**Exercise goal**
Reproduce only what lies between the first line of the material below and the line containing "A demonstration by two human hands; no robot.", with both of those lines included and every line kept exact.

**Extracted material**
=== Section Start ===

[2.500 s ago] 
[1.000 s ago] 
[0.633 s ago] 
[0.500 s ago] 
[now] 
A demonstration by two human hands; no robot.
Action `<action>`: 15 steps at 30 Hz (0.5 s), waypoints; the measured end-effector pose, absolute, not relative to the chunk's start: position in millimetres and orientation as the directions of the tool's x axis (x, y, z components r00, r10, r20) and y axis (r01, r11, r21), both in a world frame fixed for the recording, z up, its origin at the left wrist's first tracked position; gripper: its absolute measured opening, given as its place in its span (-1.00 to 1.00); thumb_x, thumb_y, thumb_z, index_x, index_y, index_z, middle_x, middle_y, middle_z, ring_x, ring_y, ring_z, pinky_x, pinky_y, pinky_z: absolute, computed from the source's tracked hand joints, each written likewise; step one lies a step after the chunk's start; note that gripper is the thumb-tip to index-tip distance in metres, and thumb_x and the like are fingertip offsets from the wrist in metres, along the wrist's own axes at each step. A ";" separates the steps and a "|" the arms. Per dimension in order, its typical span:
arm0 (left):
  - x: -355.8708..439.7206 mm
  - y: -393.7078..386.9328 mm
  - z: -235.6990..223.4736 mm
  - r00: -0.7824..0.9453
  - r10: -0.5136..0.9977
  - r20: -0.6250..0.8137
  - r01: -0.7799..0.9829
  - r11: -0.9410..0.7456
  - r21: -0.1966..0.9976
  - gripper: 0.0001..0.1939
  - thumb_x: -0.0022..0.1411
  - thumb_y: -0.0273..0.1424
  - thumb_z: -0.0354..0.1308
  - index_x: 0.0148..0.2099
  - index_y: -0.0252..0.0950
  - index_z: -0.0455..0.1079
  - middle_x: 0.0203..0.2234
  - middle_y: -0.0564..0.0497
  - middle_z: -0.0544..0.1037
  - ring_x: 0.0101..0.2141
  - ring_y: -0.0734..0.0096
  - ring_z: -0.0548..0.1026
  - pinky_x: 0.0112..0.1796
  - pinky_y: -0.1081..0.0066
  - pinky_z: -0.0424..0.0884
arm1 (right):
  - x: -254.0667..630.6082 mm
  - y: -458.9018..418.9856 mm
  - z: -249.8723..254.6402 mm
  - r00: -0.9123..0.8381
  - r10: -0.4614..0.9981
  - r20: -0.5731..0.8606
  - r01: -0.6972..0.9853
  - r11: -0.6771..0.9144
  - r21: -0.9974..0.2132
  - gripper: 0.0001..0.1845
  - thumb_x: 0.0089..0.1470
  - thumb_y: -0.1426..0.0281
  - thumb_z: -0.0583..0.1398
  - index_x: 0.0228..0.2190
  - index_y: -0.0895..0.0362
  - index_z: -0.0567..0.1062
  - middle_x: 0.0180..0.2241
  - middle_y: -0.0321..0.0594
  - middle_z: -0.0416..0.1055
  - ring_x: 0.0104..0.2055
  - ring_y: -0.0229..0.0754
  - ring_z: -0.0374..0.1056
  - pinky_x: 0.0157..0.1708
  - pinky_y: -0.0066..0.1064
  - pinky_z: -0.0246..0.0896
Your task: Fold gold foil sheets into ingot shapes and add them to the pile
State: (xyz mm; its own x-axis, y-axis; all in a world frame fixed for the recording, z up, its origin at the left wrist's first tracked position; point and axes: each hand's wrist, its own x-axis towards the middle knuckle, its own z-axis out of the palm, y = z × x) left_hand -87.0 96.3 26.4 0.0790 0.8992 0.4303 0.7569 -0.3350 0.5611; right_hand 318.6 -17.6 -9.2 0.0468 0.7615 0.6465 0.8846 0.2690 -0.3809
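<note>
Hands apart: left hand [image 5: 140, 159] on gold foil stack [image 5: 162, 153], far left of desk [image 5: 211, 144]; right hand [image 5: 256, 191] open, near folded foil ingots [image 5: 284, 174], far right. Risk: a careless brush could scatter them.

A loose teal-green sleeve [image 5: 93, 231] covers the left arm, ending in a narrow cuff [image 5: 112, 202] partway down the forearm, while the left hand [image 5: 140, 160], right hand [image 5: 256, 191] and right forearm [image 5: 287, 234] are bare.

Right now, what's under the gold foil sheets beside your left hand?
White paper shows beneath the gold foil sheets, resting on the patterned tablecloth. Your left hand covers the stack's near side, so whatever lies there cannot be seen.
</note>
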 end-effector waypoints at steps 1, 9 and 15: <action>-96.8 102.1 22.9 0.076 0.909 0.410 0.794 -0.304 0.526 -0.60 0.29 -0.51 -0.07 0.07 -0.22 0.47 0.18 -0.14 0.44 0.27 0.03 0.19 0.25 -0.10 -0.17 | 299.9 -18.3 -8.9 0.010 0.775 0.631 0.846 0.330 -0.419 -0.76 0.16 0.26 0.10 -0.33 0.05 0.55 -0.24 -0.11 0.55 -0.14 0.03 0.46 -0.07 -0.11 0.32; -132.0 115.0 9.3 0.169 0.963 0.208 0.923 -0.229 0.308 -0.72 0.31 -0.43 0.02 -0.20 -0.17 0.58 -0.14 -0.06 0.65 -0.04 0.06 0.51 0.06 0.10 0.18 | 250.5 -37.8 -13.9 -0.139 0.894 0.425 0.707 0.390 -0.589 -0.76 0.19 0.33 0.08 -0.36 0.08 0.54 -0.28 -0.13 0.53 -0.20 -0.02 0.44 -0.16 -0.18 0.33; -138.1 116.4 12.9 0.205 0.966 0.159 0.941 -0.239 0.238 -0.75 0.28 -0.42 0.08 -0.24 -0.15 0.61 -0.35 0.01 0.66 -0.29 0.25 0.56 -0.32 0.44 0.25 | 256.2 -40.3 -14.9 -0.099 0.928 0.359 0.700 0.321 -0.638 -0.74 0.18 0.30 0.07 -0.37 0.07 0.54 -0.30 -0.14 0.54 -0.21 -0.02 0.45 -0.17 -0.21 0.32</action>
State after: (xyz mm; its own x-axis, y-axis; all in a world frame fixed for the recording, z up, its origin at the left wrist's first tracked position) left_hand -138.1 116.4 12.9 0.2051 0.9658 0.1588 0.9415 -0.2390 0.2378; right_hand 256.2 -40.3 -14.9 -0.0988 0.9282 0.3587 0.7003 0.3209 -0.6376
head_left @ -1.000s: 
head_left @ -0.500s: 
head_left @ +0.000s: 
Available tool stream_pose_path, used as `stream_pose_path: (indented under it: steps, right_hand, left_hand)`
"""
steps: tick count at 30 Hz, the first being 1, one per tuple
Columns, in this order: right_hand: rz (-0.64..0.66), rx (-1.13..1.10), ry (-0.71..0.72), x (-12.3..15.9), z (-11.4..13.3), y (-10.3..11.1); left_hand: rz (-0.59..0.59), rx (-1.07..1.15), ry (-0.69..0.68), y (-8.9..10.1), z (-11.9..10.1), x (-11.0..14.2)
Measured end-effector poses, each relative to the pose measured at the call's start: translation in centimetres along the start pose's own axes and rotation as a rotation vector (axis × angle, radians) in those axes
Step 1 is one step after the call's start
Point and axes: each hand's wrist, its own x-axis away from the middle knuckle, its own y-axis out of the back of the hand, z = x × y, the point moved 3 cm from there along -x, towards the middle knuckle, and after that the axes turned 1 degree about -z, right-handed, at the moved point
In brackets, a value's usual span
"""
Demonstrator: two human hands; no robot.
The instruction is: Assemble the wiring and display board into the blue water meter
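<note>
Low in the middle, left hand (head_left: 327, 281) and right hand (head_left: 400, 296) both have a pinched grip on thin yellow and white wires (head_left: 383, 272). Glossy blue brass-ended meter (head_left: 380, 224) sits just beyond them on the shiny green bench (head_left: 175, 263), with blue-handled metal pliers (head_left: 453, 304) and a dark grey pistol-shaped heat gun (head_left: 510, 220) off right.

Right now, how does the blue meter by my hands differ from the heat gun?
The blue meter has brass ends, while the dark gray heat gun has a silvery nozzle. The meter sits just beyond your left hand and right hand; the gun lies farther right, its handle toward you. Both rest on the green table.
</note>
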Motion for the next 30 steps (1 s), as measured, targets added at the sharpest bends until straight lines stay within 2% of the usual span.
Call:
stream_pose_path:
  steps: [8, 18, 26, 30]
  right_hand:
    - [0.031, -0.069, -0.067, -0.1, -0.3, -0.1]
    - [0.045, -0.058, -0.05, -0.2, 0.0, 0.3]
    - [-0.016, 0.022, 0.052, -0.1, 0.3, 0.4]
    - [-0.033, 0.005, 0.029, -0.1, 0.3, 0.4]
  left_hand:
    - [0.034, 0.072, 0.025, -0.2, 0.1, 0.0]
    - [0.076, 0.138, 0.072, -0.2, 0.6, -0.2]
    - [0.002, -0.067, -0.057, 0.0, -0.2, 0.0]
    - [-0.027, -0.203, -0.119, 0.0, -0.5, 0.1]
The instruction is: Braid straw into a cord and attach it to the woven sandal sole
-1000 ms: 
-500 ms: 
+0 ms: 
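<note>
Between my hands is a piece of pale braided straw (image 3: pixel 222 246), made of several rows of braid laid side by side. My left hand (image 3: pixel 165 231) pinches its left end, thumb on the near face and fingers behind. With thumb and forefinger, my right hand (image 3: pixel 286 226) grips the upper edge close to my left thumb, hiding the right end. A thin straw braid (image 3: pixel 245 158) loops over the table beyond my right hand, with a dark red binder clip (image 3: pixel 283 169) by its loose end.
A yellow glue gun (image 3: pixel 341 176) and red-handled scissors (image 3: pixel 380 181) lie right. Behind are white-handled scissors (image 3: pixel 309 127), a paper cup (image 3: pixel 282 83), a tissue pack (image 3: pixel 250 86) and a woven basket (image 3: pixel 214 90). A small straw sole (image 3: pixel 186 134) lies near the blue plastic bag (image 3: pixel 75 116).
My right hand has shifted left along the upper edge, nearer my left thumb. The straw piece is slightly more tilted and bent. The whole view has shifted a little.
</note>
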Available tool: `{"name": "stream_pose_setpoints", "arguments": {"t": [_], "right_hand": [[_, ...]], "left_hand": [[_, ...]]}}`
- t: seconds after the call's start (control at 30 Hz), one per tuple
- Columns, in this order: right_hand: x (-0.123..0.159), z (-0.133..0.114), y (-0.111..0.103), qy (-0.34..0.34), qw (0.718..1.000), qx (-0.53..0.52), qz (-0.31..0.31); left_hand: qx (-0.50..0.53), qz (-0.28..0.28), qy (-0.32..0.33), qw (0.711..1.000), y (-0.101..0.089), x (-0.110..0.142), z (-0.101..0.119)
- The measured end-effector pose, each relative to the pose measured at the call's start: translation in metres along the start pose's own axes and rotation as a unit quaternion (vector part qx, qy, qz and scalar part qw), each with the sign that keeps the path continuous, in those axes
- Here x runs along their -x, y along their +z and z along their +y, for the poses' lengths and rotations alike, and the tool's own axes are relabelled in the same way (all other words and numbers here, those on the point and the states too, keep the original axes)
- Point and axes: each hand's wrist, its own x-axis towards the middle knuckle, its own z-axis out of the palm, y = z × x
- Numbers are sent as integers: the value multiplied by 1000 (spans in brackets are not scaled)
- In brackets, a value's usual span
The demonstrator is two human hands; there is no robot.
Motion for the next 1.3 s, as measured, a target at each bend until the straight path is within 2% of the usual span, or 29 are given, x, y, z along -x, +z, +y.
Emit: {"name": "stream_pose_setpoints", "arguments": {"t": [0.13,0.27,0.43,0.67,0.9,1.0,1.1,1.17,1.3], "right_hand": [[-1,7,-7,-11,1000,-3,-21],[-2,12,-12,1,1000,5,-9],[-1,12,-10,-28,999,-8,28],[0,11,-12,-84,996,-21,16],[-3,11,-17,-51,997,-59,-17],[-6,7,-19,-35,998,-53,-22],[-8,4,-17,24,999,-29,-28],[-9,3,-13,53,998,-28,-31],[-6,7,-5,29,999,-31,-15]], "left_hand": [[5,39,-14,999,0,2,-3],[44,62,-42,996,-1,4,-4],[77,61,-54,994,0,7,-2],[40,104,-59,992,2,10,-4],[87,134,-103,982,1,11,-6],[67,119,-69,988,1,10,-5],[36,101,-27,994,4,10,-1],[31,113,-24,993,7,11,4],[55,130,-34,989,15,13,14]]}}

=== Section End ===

**Exercise response**
[2.500 s ago] 
[1.000 s ago] 
[0.633 s ago] 
[0.500 s ago] 
[now] 
A demonstration by two human hands; no robot.

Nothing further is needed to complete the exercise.